April 2, 2011, by Peter Kirwan

The Rape of Lucrece (RSC Studio) @ The Swan Theatre

The Rape of Lucrece was last staged at the Swan in 2006, as part of the Complete Works Festival. That production, directed by Greg Doran, was a relatively traditional reading of the poem, featuring five actors standing in a line with books in hand, each taking one of the poem’s “parts” and sharing narration. It was a great event, but it felt partial, a work-in-progress that never developed into a full-blown project.

This year’s production, by contrast, was the first production to come out of the new “RSC Studio”, an artist-development project that gives performers the opportunity to freely develop new ideas, the best of which will be produced on the RSC’s stages. For this, the experienced RSC director Elizabeth Freestone collaborated with Camille O’Sullivan, the singer/actress, and pianist Feargal Murray to create a contained, complete and measured response to Shakespeare’s poem.

It was extraordinary.

Yes, an eighty minute monologue from a single performer could sometimes be a little tiring. Yes, it lacked the multivocality and variety of a full production. And yes, the music might not have been to everyone’s taste. Frankly though, I don’t care. This was O’Sullivan’s show, and she delivered one of the most spellbinding and committed performances I’ve ever been privileged to see, well worth one of my extremely rare standing ovations, not least for having memorised the entire poem.

Murray sat at a grand piano on stage and accompanied much of the performance with a mixture of background score and foregrounded showpieces. Drawing on Irish influences, the score was a mixture of melancholic melody and crashing dramatic chords. An essential part of the performance, Murray’s piano guided the poem’s movements, creating atmospheres that gently divided the story into thematic and emotional sections, and gave O’Sullivan a field to play in.

This was entirely O’Sullivan’s show, however. She entered, clad in a long black jacket and with her hair pulled tightly back, and began to tell the story of the poem in modern language, introducing the story gradually to the Roman background. A pair of woman’s shoes were placed downstage right, symbolising Lucrece; while she placed a pair of soldier boots upstage left for Tarquin, her embodied presence for the performance’s first half. In her beautiful Irish accent, she drifted into the poem proper (reasonably edited, but complete enough to render her ability with the lines a real marvel), shifting between Tarquin and a narrator figure.

O’Sullivan’s strength was an emotional intensity that kept the audience captivated for the entire eighty minutes, and continued to pull people back even after slow moments. Both performing Tarquin and speaking about Tarquin, she brought out a humanity in the rapist that both shocked and compelled. Agonising over his/her intended actions, weighing up the consequences and growing in sexual passion, this was a Tarquin one could believe in; a monstrous figure of pure emotion. The lighting design of Vince Herbert was key here  – rarely has there been a lighting pattern so dramatically involved in the action, changing hue and intensity according to the tenor of O’Sullivan’s voice.
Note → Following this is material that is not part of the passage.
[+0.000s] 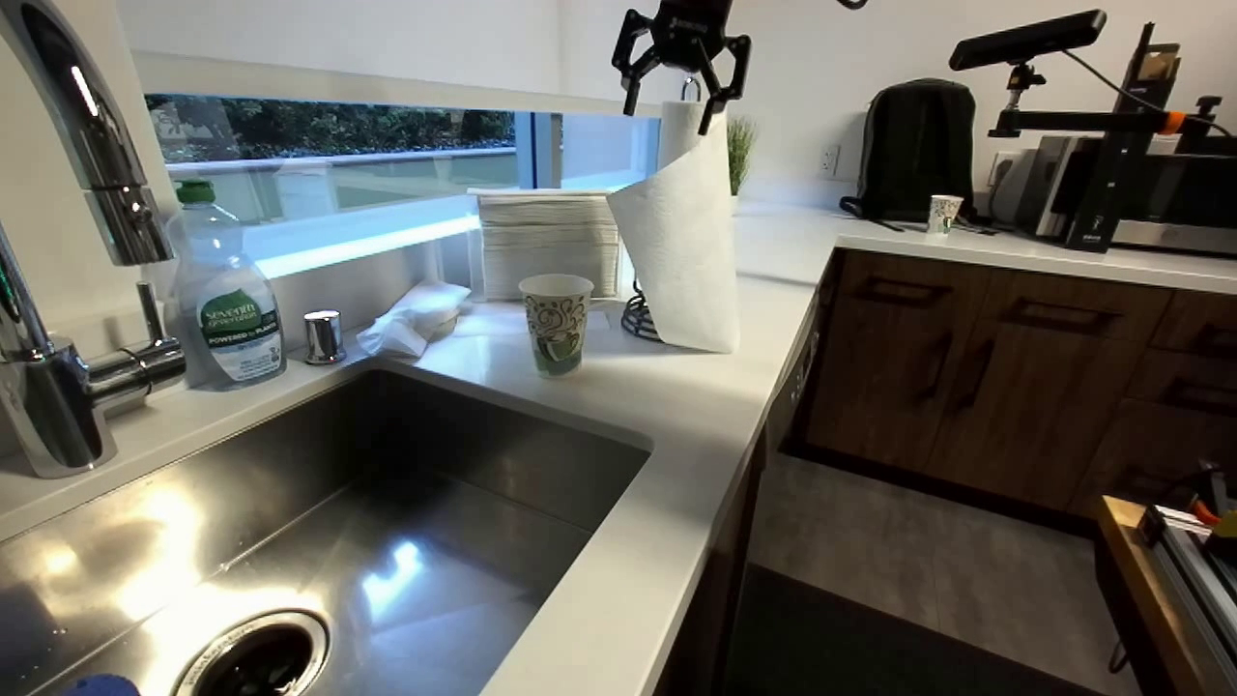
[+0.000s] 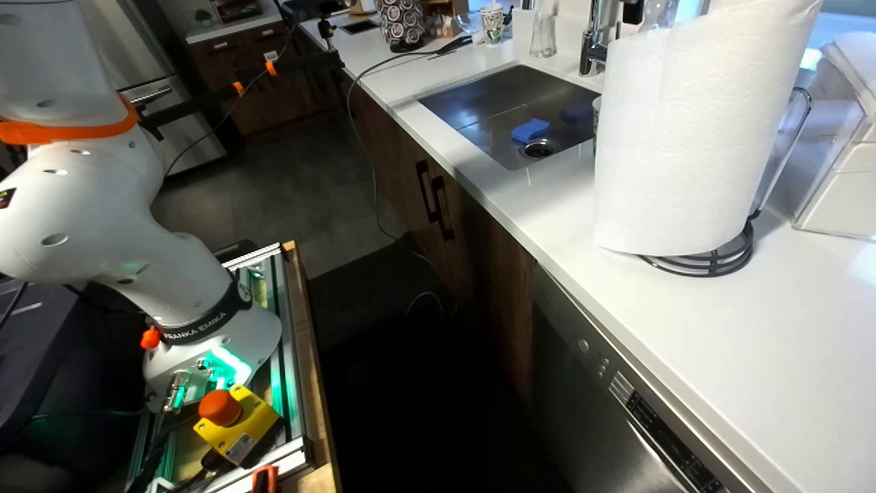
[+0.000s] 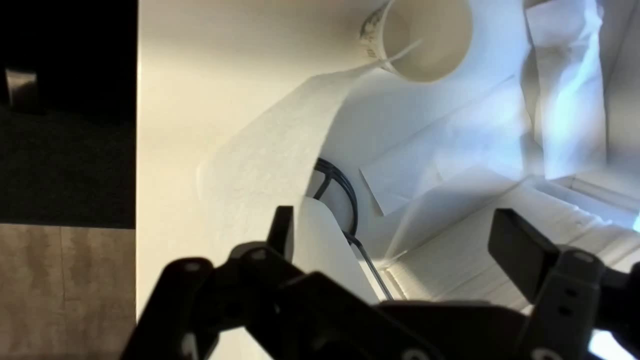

After the moment of the rape itself, O’Sullivan threw herself more physically into the performance. She took off her coat, revealing a white shift beneath, and shook out her hairpins to let her hair fall about her shoulders, and lay on the floor in an agony of post-violation pain and anguish. Gradually she took control over herself once more, taking up the longer half of the poem in Lucrece’s person and addressing the heavens, the audience and herself in a spirit of recrimination, guilt and anger.

The poem was partly spoken and partly sung. O’Sullivan’s singing voice was sublime, not dissimilar to Martha Wainwright or a female Damien Rice. In moments of high drama she thumped the floor with her bare heels as she sang, bringing a percussive dynamic to her singing which rammed home the extent of her feeling. While these louder moments were important in propelling the narrative forward, just as powerful were the quieter lyrics, particularly as she resolved to kill herself. With the piano stripped back to a minimum, O’Sullivan gazed at an unseen fixed point and gave herself over to death, a tear rolling down her cheek.

O’Sullivan donned a black scarf as she prepared to face her husband, which was lowered following her death as the returning men grieved her and red petals fell from the gods. As she spoke the final lines of the poem, she openly wept, a genuine emotion made all too clear by her grateful and entirely honest reception of the standing ovation that followed. As a tour de force reading of the poem and a personal journey, this was sublime, and a fantastic way to launch the public outputs of the RSC Studio.